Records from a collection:
################

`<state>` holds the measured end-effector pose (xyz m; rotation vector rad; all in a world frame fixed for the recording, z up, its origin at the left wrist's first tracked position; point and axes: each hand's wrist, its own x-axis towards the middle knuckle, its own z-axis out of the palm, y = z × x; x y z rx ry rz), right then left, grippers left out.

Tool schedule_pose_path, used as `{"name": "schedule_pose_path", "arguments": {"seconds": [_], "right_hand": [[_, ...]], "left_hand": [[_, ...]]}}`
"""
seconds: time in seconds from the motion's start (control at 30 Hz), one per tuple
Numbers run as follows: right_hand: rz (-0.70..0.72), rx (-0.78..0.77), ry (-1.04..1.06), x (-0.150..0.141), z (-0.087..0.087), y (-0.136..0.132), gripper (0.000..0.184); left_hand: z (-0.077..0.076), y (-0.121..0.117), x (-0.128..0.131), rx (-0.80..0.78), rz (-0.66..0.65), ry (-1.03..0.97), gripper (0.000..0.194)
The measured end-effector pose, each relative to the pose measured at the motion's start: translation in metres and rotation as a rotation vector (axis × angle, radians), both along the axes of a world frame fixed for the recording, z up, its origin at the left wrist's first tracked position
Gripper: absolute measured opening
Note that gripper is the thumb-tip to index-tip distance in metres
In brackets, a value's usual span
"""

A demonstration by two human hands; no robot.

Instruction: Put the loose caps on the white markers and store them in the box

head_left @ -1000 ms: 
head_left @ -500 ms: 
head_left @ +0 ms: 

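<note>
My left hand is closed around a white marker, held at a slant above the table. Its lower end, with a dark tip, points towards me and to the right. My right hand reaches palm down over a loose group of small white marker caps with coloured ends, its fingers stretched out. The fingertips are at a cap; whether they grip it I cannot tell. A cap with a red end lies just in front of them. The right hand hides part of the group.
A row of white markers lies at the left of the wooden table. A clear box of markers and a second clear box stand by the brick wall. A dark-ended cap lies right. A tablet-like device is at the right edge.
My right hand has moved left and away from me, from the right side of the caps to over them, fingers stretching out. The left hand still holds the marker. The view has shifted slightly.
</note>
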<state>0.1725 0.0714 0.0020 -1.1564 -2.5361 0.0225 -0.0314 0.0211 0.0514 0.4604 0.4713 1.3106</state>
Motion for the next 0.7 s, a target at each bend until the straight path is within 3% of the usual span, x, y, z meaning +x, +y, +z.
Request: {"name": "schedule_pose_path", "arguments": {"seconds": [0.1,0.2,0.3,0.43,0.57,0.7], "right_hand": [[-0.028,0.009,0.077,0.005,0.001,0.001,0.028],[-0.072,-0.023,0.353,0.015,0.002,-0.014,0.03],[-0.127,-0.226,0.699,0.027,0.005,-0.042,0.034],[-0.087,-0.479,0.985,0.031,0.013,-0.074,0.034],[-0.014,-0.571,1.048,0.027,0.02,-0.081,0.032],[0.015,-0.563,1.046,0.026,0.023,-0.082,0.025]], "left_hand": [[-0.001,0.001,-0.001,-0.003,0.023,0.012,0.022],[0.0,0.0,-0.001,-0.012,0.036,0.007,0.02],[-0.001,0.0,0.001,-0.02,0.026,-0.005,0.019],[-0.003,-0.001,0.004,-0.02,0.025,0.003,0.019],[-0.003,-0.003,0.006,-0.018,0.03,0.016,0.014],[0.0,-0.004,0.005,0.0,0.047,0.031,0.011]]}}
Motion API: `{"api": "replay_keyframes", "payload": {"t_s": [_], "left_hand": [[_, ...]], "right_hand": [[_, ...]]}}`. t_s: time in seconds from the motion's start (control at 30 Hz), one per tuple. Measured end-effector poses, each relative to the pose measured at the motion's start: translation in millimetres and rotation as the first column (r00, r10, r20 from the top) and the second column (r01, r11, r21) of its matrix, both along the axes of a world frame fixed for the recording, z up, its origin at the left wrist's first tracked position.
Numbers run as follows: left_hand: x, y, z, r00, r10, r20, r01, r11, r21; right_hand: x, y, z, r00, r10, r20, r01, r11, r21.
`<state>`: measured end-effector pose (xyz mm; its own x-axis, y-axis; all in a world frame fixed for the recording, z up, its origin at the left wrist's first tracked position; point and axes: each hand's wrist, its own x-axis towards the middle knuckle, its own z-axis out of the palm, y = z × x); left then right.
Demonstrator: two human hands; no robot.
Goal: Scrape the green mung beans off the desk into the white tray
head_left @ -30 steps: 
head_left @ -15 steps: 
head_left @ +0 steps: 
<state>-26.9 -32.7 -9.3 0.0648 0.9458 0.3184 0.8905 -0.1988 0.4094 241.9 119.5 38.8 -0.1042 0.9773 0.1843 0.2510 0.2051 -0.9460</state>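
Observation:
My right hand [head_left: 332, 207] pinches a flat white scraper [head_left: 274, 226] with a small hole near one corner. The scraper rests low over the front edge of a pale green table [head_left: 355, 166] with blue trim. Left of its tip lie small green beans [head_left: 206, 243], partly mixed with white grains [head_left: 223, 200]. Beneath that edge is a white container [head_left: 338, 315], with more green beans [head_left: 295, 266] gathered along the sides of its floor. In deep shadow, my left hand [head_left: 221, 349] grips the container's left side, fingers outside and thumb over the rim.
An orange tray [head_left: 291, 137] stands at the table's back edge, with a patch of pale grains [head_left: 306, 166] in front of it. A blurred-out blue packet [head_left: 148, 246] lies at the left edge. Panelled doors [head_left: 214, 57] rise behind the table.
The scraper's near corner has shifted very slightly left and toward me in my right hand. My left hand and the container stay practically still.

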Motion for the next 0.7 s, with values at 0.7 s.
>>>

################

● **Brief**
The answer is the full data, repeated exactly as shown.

● **Output of the task**
`<state>` holds the measured end-effector pose (xyz m; rotation vector rad; all in a world frame fixed for the recording, z up, its origin at the left wrist's first tracked position; point and axes: each hand's wrist, its own x-axis towards the middle knuckle, its own z-axis out of the palm, y = z × x; x y z rx ry rz), right then left, grippers left out.

Tool schedule_pose_path, used as `{"name": "schedule_pose_path", "arguments": {"seconds": [_], "right_hand": [[_, ...]], "left_hand": [[_, ...]]}}`
"""
seconds: time in seconds from the motion's start (control at 30 Hz), one per tuple
Numbers run as follows: right_hand: rz (-0.70..0.72), rx (-0.78..0.77), ry (-1.04..1.06), x (-0.150..0.141), z (-0.087..0.087), y (-0.136..0.132), gripper (0.000..0.184); left_hand: z (-0.077..0.076), y (-0.121..0.117), x (-0.128..0.131), rx (-0.80..0.78), rz (-0.66..0.65), ry (-1.03..0.97), gripper (0.000..0.194)
The measured end-effector pose, each relative to the pose measured at the motion's start: translation in metres and rotation as a rotation vector (axis × angle, radians), both along the axes of a world frame fixed for the recording, z up, its origin at the left wrist's first tracked position
Gripper: absolute measured opening
Note that gripper is the thumb-tip to index-tip distance in metres
In brackets, a value's usual span
"""

A demonstration by two human hands; no robot.

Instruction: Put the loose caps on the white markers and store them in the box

head_left @ -1000 ms: 
head_left @ -500 ms: 
head_left @ +0 ms: 

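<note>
My left hand is closed around a white marker, held at a slant above the table. Its lower end, with a dark tip, points towards me and to the right. My right hand reaches palm down over a loose group of small white marker caps with coloured ends, its fingers stretched out. The fingertips are at a cap; whether they grip it I cannot tell. A cap with a red end lies just in front of them. The right hand hides part of the group.
A row of white markers lies at the left of the wooden table. A clear box of markers and a second clear box stand by the brick wall. A dark-ended cap lies right. A tablet-like device is at the right edge.
My right hand has moved left and away from me, from the right side of the caps to over them, fingers stretching out. The left hand still holds the marker. The view has shifted slightly.
</note>
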<state>0.1725 0.0714 0.0020 -1.1564 -2.5361 0.0225 -0.0314 0.0211 0.0514 0.4604 0.4713 1.3106</state>
Motion for the next 0.7 s, a target at each bend until the straight path is within 3% of the usual span, x, y, z meaning +x, +y, +z.
Request: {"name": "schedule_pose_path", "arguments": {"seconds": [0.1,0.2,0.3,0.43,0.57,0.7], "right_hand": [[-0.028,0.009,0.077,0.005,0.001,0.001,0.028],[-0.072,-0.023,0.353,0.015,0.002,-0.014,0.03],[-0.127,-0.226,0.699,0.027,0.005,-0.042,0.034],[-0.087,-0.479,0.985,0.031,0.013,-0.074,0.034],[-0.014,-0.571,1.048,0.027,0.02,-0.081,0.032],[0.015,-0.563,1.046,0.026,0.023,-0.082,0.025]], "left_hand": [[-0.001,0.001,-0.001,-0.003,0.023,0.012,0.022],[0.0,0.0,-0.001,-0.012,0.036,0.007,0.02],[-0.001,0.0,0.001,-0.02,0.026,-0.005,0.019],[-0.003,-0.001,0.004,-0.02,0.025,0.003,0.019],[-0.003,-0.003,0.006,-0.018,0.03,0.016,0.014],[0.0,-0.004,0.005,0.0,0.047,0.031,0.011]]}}
Motion API: `{"api": "replay_keyframes", "payload": {"t_s": [_], "left_hand": [[_, ...]], "right_hand": [[_, ...]]}}`. t_s: time in seconds from the motion's start (control at 30 Hz), one per tuple. Measured end-effector poses, each relative to the pose measured at the motion's start: translation in millimetres and rotation as the first column (r00, r10, r20 from the top) and the second column (r01, r11, r21) of its matrix, both along the axes of a world frame fixed for the recording, z up, its origin at the left wrist's first tracked position.
Numbers run as follows: left_hand: x, y, z, r00, r10, r20, r01, r11, r21; right_hand: x, y, z, r00, r10, r20, r01, r11, r21.
`<state>`: measured end-effector pose (xyz mm; its own x-axis, y-axis; all in a world frame fixed for the recording, z up, its origin at the left wrist's first tracked position; point and axes: each hand's wrist, its own x-axis towards the middle knuckle, its own z-axis out of the palm, y = z × x); left then right.
Demonstrator: two human hands; no robot.
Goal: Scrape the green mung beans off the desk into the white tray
head_left @ -30 steps: 
head_left @ -15 steps: 
head_left @ +0 steps: 
<state>-26.9 -32.7 -9.3 0.0648 0.9458 0.3184 0.8905 -0.1988 0.4094 241.9 119.5 38.8 -0.1042 0.9773 0.1843 0.2510 0.2051 -0.9460</state>
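Observation:
My right hand [head_left: 332, 207] pinches a flat white scraper [head_left: 274, 226] with a small hole near one corner. The scraper rests low over the front edge of a pale green table [head_left: 355, 166] with blue trim. Left of its tip lie small green beans [head_left: 206, 243], partly mixed with white grains [head_left: 223, 200]. Beneath that edge is a white container [head_left: 338, 315], with more green beans [head_left: 295, 266] gathered along the sides of its floor. In deep shadow, my left hand [head_left: 221, 349] grips the container's left side, fingers outside and thumb over the rim.
An orange tray [head_left: 291, 137] stands at the table's back edge, with a patch of pale grains [head_left: 306, 166] in front of it. A blurred-out blue packet [head_left: 148, 246] lies at the left edge. Panelled doors [head_left: 214, 57] rise behind the table.
The scraper's near corner has shifted very slightly left and toward me in my right hand. My left hand and the container stay practically still.
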
Motion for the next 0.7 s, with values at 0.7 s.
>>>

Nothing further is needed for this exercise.